ところが魔法には限度があるようだった。一ヶ月も持たない。父は私の嘘に気づきはじめていた。そこで私は昔から気づいていた食べ物が逆流してくる性質を利用して、食べたものを吐いて見せた。その時は母もいて、折角作ってくれたものを吐くのはかなり罪悪感があった。それに母は嘔吐恐怖症で、目の前でパニックになったのも覚えている。それを見た父は困惑。効果抜群の攻撃だった。その時は腹の中では笑っているということもなく、ただただ、甘い汁を吸いたいばかりに残酷な手を使った自分に怯えた。金切り声を上げる母親のそばで両耳を塞いで呻いた。そして謝った。「お母さん、ごめんなさい、ごめんなさい、あーどうしよう」その日はそれで無事休めた。
それからというもの、「何故お前は学校に行かないのか」ということは今まで何度でも聞かれた。「行きたくない」そうとしか言わなかった。これは半分は本当だった。ずっと登校していなかったから、急に行っても同級生にどんな顔をされるか想像もつかなかない恐怖があった。

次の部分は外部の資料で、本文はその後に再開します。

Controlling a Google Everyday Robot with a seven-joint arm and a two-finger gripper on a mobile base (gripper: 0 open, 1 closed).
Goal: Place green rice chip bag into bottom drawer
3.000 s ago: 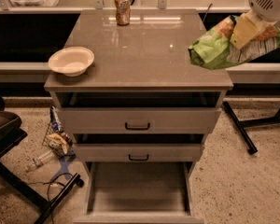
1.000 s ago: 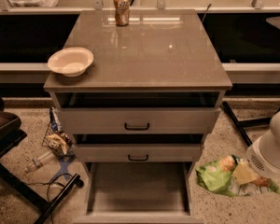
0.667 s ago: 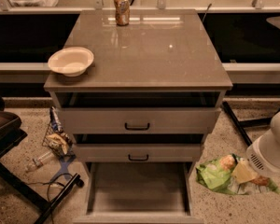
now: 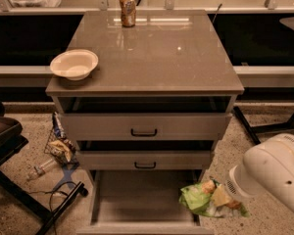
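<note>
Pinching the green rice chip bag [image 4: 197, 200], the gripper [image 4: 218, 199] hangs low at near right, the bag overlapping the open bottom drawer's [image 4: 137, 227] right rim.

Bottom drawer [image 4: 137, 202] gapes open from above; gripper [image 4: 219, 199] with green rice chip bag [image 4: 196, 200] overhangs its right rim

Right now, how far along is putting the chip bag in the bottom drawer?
Done: the bottom drawer stands open. In hand: the chip bag is at the drawer's right wall, with the tool at the bag. Left: the bag is not inside yet; it probably needs moving left and letting go.
</note>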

そんなある日校長先生が迎えにきて学校に連れて行かれた。白い高級車、遠慮して後ろの席に座った。校長先生は黙って運転する。およそ一ヶ月ぶりの見慣れた通学路を素早く通り抜ける。こういうことになってしまっては私も抵抗しなかった。学校についてまず、保健室に連れて行かれた。朝ごはん食べてないといったら、お菓子をくれると言ったので私はまた遠慮した。どうもお菓子というのはよくない。人からもらうのなどなおさらだ。見かねた保健室の先生は掛けてある時計を見て、
「五時間目は体育だから行っておいで。」
言われるがまま足は進む。覚悟をした。A君に
「ドッジボールやろ!」
って誘って貰えたのがきっかけで学校も悪くないと考えるようになった。自分には待っててくれる人がいる。そうして学校にも通えるようになった。自分の病巣は完全に消えた。そう思っていた。